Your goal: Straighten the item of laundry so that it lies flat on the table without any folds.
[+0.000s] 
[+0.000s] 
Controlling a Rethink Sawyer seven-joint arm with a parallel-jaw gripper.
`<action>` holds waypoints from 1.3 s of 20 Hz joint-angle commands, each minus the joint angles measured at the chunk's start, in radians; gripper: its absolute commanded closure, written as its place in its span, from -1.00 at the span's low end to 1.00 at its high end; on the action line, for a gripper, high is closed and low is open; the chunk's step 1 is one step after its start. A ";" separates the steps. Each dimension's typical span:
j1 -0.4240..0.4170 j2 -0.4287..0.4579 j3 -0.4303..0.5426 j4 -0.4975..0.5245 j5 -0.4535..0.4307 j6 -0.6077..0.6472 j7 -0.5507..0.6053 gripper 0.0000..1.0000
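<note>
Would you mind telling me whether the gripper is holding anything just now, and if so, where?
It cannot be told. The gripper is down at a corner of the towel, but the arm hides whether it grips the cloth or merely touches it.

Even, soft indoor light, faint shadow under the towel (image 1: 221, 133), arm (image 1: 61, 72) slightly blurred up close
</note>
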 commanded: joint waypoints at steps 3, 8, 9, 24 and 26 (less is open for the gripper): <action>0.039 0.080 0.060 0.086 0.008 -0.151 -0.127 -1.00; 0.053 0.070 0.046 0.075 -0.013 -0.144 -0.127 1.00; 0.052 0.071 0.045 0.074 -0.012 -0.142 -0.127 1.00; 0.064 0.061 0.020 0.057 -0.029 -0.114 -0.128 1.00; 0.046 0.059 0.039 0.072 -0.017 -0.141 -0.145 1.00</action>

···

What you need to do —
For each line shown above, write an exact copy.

Exercise output —
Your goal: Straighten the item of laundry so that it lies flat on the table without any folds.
[+0.000s] 
[+0.000s] 
Controlling a Rethink Sawyer seven-joint arm with a parallel-jaw gripper.
`<action>` holds waypoints from 1.3 s of 20 Hz joint-angle commands, each minus the joint angles measured at the chunk's start, in radians; gripper: its absolute commanded closure, written as its place in its span, from -1.00 at the span's low end to 1.00 at its high end; on the action line, for a gripper, high is closed and low is open; the chunk's step 1 is one step after its start. A ";" separates the steps. Each dimension's typical span:
j1 -0.4240..0.4170 j2 -0.4287..0.4579 j3 -0.4303..0.5426 j4 -0.4975..0.5245 j5 -0.4535..0.4307 j6 -0.6077..0.6472 j7 -0.5507..0.6053 gripper 0.0000..1.0000
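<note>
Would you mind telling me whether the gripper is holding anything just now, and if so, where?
It cannot be told. The gripper is down at a corner of the towel, but the arm hides whether it grips the cloth or merely touches it.

Even, soft indoor light, faint shadow under the towel (image 1: 221, 133), arm (image 1: 61, 72) slightly blurred up close
</note>
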 commanded: joint waypoints at steps 3, 8, 9, 24 and 26 (less is open for the gripper): <action>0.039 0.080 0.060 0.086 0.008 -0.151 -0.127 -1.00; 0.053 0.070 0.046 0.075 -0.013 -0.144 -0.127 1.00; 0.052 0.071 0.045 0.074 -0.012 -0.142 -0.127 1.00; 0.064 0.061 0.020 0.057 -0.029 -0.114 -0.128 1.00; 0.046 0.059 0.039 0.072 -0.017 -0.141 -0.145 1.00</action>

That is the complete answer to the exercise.